What the exercise asks ▸ Working through the lines below, return each one that holds "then".
Material provided START
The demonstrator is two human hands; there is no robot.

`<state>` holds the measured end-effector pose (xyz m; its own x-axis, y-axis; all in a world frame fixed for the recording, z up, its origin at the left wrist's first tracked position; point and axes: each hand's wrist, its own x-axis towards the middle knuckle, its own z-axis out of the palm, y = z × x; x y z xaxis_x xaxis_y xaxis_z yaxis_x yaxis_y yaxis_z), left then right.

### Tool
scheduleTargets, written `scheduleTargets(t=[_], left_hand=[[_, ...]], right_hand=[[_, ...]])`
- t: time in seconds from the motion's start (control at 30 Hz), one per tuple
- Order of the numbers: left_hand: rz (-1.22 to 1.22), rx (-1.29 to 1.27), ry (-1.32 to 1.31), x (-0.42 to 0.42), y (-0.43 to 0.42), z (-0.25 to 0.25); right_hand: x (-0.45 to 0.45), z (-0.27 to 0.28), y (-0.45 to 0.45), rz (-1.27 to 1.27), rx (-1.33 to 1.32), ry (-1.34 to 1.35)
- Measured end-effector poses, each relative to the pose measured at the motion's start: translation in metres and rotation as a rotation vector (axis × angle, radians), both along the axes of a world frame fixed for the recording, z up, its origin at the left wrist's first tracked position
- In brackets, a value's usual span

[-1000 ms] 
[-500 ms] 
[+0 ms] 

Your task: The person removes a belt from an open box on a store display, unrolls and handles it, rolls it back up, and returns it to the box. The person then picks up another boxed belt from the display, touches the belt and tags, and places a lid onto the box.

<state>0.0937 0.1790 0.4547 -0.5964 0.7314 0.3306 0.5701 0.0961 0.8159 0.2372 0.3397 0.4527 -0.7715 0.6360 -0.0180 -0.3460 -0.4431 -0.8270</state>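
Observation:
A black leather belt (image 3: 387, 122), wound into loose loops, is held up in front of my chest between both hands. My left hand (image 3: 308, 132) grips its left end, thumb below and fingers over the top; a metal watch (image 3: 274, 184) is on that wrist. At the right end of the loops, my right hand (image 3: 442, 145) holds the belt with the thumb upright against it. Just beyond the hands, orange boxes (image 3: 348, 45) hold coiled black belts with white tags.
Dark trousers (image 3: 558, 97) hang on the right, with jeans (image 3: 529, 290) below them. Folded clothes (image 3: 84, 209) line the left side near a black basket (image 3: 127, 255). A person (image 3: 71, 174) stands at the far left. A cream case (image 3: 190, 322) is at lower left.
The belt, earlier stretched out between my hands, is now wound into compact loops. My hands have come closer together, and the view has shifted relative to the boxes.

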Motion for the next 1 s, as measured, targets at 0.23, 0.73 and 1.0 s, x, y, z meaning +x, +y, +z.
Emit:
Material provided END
Answer to this exercise ▸
`<state>` holds the measured end-effector pose (xyz m; its own x-axis, y-axis; all in a world frame fixed for the recording, z up, its origin at the left wrist's first tracked position; point and axes: each hand's wrist, its own x-axis towards the middle knuckle, its own z-axis out of the palm, y = z × x; x y z xaxis_x xaxis_y xaxis_z yaxis_x yaxis_y yaxis_z), left then right.
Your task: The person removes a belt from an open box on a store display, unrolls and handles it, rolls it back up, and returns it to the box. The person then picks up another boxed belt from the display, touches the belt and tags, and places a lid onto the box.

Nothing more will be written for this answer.